Interior Minister of Pakistan
- In office 2 December 1971 – 19 June 1998
- Constituency: NA-71 (Mianwali-I)

Member of the National Assembly of Pakistan
- In office 2 December 1971 – 10 August 2023
- Constituency: NA-53 (Mianwali-I)

Chief Minister of Punjab
- In office 1978–1980

Personal details
- Party: PMLN (2013-present)
- Other political affiliations: PML(Q) (2002-2013)

= Obaidullah Shadikhel =

Pakistani politician

Obaidullah Khan Shadikhel is a Pakistani politician who had been a member of the National Assembly of Pakistan from 1993 to 1996 and again from August 2013 to May 2018.

==Political career==
He was elected to the National Assembly in 1993 Pakistani General Elections as an independent candidate.

He ran for the seat of the National Assembly of Pakistan as a candidate of Pakistan Muslim League (Q) (PML-Q) from Constituency NA-71 (Mianwali-I) in the 2002 Pakistani general election, but was unsuccessful. He received 60,533 votes and lost the seat to Imran Khan.
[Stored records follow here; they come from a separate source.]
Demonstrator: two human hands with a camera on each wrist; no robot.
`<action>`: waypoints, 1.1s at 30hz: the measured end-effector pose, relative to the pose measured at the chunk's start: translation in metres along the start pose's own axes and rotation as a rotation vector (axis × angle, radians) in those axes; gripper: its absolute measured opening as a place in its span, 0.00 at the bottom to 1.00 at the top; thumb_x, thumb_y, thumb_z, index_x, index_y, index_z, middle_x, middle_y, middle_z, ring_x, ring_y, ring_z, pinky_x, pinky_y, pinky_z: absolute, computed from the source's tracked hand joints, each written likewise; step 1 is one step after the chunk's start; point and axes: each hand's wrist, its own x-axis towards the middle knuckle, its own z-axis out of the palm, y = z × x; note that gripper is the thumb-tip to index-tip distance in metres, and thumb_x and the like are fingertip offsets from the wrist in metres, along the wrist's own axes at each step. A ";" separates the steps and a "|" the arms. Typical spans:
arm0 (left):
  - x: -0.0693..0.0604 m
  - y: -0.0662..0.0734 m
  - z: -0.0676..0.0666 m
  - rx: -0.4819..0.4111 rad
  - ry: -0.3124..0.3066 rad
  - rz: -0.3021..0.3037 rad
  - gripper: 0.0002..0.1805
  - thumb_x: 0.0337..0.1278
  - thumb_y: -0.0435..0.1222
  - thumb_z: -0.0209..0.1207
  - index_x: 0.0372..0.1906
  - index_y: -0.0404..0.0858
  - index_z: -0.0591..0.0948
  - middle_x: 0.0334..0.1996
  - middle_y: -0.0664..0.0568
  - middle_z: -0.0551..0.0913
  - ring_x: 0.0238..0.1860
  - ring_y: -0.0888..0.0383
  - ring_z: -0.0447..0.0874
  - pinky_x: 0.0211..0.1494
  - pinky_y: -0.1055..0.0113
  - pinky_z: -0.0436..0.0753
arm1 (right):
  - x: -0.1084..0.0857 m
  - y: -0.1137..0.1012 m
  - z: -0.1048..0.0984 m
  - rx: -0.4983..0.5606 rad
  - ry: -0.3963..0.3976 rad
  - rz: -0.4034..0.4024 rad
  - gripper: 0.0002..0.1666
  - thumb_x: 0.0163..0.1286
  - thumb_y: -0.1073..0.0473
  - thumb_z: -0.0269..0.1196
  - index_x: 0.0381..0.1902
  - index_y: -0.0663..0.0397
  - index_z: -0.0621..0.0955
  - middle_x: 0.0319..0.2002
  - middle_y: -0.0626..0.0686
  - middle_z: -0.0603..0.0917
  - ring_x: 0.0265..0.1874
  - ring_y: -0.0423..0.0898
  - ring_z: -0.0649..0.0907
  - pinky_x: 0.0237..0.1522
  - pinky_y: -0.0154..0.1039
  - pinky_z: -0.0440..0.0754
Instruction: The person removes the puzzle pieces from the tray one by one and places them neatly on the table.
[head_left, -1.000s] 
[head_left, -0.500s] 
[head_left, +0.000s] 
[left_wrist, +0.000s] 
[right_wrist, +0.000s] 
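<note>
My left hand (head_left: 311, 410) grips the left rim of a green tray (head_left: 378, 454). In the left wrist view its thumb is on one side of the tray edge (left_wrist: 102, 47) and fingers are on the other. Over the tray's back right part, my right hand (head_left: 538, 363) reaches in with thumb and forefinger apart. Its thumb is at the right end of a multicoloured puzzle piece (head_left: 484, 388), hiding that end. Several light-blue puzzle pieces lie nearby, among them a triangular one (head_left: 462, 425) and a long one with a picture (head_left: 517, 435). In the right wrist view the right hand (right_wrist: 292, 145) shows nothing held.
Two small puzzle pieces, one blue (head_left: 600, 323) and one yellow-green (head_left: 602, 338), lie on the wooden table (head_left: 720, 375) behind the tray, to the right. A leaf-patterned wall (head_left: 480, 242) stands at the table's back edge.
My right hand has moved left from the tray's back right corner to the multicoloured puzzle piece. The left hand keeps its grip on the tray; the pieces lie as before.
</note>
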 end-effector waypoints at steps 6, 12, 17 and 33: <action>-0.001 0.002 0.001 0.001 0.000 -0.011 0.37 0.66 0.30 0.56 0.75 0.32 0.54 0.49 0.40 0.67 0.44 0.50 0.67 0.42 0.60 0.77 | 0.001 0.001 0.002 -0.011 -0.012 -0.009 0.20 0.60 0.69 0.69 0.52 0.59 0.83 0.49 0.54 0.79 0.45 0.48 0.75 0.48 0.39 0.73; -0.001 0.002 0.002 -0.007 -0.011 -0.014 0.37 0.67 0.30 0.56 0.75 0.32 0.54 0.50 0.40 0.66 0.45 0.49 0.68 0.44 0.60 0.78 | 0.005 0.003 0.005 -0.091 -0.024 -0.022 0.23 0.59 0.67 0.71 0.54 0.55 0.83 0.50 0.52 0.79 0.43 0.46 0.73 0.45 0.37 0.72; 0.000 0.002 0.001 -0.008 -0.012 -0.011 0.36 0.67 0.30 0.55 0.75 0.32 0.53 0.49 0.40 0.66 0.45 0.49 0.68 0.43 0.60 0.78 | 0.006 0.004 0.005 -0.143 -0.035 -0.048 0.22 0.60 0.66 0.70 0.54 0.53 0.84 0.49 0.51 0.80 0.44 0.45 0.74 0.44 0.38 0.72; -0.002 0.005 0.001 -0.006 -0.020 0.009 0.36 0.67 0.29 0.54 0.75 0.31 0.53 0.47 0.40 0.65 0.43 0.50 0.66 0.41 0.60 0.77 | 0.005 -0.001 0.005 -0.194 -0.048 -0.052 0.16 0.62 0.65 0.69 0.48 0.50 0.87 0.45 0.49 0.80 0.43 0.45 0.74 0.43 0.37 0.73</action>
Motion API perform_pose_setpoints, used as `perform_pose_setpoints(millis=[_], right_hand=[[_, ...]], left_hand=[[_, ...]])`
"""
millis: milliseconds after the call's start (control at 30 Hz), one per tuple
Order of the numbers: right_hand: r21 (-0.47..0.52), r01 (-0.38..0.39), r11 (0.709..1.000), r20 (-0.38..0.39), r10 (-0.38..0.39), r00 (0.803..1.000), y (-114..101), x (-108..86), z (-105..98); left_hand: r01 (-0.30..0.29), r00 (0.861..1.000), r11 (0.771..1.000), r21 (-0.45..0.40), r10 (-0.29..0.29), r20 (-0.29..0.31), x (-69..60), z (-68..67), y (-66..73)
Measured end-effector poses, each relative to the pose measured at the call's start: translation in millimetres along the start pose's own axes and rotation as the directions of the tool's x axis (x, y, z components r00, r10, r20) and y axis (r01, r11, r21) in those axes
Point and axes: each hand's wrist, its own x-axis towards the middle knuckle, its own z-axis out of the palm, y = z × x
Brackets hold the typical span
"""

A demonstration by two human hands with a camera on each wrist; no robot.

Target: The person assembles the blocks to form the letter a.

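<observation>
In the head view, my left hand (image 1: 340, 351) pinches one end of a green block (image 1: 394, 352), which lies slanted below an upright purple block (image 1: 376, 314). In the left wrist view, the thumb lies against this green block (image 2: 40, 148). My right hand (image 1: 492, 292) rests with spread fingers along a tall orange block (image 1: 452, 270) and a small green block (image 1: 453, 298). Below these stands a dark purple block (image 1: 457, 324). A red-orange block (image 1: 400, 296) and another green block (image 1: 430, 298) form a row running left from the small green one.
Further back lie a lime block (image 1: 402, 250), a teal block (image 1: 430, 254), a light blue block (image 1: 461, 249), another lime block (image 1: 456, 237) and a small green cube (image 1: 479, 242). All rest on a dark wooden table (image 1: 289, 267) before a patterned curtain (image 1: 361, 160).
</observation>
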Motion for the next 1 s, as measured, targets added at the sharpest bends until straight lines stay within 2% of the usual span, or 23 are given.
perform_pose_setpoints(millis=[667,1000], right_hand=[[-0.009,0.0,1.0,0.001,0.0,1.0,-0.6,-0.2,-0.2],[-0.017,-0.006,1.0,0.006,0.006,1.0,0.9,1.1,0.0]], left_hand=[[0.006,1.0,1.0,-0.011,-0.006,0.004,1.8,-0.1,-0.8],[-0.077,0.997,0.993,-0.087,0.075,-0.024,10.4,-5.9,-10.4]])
He was elected to the National Assembly as a candidate of Pakistan Muslim League (N) (PML-N) from Constituency NA-71 (Mianwali-I) in by-election held in August 2013. He received 69,799 votes and defeated a candidate of Pakistan Tehreek-e-Insaf. The seat became vacant after Imran Khan who won it in 2013 general election vacated it in order to retain the National Assembly seat he won in Constituency NA-56 (Rawalpindi-VII).

He ran for the seat of the National Assembly of Pakistan as a candidate of Pakistan Muslim League (N) (PML-N) from Constituency NA-95 (Mianwali-I) in the 2018 Pakistani general election, but was unsuccessful. He received only 50,015 votes and lost the seat to Chairman PTI Imran Khan received 163,538 votes, with very heavy margin of 113,523 votes.

He ran for the seat of the National Assembly of Pakistan as a candidate of Pakistan Muslim League (N) (PML-N) from Constituency NA-89 (Mianwali-I) in the 2024 Pakistani general election, but was unsuccessful. He received only 34,573 votes and lost the seat to Imran Khan's Candidate Jamal Ahsan Khan Isakhel received 217,613 votes, with very heavy margin of 183,040 votes.